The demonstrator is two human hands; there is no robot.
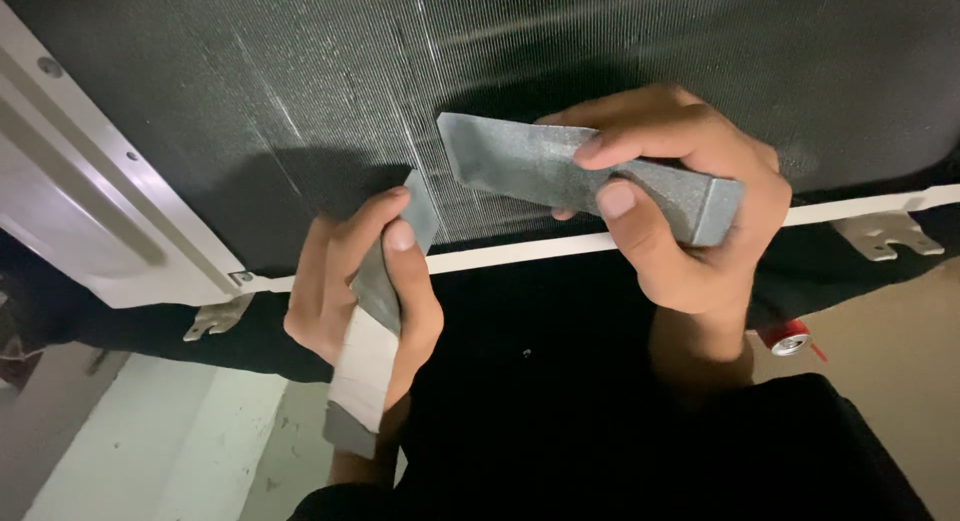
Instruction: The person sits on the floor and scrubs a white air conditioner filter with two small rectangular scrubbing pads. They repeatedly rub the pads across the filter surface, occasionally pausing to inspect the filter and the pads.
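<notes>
Strips held, one per hand, before finned coil.
Right hand fingers clamped on grey strip, angled; left hand pinches second strip upright, just beside. Coil behind; white frame left; red roll right.

Two grey strips, two hands.
</notes>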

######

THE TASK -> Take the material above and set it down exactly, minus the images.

ANSWER TO THE PROBLEM ->
The demonstrator is two human hands; there is no robot.
Instruction: The person sits on the floor and scrubs a white air conditioner filter with two small rectangular scrubbing pads. They repeatedly rub the pads across the filter surface, occasionally pausing to inspect the filter and the pads.
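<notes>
Strips held, one per hand, before finned coil.
Right hand fingers clamped on grey strip, angled; left hand pinches second strip upright, just beside. Coil behind; white frame left; red roll right.

Two grey strips, two hands.
</notes>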

There is nothing more to this exercise.